Sunday, 6 September 2009

al-Kidd and We, the People


How would it feel to be snatched from an airport check-in desk and imprisoned without charges? It happened to Abdullah al-Kidd, and there’s absolutely nothing stopping the U.S. government of Geroge W. Bush and Barack Obama from doing it to you.

Nor do you need a hyphenated, Arab-sounding name. Al-Kidd is a U.S. citizen who used to play football for the University of Kansas. When arrested, he was on his way to Saudi Arabia, but then again so were hundreds of Exxon and Chevron employees.

Al-Kidd’s case against former Attorney General John Ashcroft advanced this week, another chink removed from the wall of denial and obfuscation about the prompt and insouciant abandonment of our civil protections on September 12, 2001. The court ruling, written by two conservative judges appointed by Republican presidents, is an amazing document.

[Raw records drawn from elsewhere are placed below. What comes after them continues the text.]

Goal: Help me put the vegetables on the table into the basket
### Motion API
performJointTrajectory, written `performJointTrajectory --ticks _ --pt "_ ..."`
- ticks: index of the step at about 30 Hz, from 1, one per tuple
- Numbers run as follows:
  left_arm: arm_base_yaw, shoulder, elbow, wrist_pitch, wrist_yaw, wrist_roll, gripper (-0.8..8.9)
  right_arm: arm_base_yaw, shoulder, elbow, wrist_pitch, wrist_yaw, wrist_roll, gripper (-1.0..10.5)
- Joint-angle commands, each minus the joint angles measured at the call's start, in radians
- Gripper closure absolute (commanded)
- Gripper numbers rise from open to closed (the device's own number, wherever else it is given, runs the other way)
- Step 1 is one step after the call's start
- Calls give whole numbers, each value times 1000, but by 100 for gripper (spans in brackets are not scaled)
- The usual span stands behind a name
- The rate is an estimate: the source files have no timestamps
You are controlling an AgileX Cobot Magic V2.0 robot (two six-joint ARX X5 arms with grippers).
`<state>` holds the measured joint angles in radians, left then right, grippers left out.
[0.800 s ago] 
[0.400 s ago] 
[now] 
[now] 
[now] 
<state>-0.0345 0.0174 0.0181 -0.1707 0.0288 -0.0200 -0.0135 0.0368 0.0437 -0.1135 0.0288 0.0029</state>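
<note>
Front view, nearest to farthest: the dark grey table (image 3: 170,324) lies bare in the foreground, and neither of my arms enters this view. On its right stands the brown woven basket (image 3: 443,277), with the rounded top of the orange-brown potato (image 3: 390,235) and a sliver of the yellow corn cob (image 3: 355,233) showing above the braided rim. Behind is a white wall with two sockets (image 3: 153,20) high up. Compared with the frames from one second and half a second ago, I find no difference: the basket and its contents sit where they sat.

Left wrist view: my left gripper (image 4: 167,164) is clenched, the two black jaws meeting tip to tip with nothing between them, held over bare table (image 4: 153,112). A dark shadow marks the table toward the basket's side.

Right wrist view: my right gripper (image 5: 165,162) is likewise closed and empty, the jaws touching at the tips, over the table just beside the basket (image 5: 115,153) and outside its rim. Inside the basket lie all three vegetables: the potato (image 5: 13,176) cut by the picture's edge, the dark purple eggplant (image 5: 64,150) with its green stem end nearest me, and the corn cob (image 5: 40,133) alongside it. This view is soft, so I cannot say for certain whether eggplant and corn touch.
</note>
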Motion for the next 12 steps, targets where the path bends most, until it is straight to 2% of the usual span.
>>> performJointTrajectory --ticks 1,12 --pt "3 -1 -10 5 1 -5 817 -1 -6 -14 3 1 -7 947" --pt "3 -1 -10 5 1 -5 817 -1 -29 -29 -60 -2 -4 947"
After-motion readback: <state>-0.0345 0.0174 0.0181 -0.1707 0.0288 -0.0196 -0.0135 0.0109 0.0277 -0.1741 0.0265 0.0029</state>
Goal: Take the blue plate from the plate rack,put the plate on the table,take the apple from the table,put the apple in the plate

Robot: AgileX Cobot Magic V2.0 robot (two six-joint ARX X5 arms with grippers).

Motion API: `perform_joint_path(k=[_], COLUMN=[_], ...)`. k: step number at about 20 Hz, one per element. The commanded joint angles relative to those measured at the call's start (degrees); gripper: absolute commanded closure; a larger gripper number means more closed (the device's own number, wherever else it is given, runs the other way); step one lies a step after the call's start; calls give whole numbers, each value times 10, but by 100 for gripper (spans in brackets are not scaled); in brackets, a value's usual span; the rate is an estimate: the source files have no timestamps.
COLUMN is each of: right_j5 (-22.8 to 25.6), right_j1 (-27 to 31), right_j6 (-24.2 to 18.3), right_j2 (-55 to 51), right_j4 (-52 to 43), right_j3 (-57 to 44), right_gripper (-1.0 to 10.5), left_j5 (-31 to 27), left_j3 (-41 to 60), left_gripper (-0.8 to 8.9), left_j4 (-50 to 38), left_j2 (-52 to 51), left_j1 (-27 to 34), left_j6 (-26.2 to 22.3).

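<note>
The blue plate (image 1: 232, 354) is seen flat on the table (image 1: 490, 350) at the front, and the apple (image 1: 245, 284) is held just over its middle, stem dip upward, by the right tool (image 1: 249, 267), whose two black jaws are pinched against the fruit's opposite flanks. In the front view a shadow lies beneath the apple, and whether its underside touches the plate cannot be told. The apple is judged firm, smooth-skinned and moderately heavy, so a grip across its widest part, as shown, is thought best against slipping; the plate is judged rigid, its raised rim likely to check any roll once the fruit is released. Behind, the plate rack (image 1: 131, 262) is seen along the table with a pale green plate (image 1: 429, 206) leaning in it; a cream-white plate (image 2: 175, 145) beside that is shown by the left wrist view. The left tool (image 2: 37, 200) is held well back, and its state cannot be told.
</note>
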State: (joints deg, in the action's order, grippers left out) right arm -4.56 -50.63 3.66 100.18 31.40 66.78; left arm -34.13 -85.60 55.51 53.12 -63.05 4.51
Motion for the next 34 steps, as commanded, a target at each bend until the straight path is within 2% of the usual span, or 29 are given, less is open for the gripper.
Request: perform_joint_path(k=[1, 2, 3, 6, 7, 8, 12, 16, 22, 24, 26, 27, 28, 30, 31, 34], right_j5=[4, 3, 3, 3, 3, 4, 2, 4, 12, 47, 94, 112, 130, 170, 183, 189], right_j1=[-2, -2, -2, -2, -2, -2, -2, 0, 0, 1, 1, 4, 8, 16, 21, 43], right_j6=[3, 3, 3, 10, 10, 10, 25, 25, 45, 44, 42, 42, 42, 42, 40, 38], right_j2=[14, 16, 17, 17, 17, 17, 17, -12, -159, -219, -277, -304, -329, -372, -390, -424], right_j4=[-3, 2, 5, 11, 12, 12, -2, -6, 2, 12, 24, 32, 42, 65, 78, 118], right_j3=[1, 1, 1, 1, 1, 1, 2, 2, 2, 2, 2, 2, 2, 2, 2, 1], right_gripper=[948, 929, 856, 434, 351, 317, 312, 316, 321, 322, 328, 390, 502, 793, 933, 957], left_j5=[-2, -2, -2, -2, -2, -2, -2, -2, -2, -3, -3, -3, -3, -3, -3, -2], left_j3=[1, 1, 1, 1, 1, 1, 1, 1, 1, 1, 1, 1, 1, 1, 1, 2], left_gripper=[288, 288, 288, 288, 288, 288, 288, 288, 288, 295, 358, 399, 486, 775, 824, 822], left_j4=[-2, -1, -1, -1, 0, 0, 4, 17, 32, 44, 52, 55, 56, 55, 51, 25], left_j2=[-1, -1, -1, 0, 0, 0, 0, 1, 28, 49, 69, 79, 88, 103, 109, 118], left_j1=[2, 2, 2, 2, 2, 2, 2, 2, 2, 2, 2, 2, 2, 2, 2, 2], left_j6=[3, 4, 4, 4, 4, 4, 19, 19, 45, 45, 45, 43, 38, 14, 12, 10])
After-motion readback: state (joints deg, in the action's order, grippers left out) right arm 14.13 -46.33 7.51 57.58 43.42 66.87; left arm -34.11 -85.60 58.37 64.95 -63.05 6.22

As is extremely common in such cases, the ‘facts’ that generated al-Kidd’s arrest turned out to be inaccurate. The judges’ review of the facts shows shoddy police work and gee-whiz conclusions pulled from half truths. In essence, they had nothing on the guy as anyone who has had a look at his own FBI file will understand. Police agents, like newspaper reporters, often get things wrong.

Al-Kidd spent two weeks in a ‘Guantámano-lite’-type dungeon, was harassed by the feds for a year afterward, lost his job, was divorced by his wife and undoubtedly is looked upon suspiciously by whatever neighbors he still might have—in Idaho, no less. He has never been charged with an illegal act.

Obama continues to defend these actions, which can only mean he wants to retain the power to repeat them. When will the inhabitants of the furious, post 9/11 wackosphere start to realize that while they jump up and down about protecting little Nancy from terrorists, the suspension of habeas corpus rights means little Nancy’s daddy can land in the soup, too?

I spent several years in a country where people could be picked up and tortured at will and often were, and there’s something depressingly predictable about how bipeds will react to that. A substantial minority applaud because they think the bad guys are getting in the neck.

But most unconsciously say to themselves, If I keep my nose clean, nothing will happen to ME. Homo sapiens, not a particularly noble race, is a particularly undistinguished species when danger lurks.

But reading the chilling account of the persecution of an innocent African-American Muslim—aside from the hints of legal lynching throughout—suggests another dynamic at work: revenge.

It is hard to escape the conclusion that the inhabitants of our police apparatus set out to find someone—anyone—to blame for the carnage of September 11th and were getting their rocks off on punishing him, whether or not he was guilty.

This mindset was actively encouraged by the torrent of hysteria drummed up for weeks afterward in which it seemed that we could neither think nor feel anything about what had happened in lower Manhattan without authorization from the news anchors, who generated hurricane-force winds of facile sentiment and bathos.

I suspect that this phenomenon underpins some of the apparent public indifference to the steady drip of revelations about the 9/11 crimes—as revenge was in many hearts, carelessness about protecting the innocent morphed quickly into a collective sin.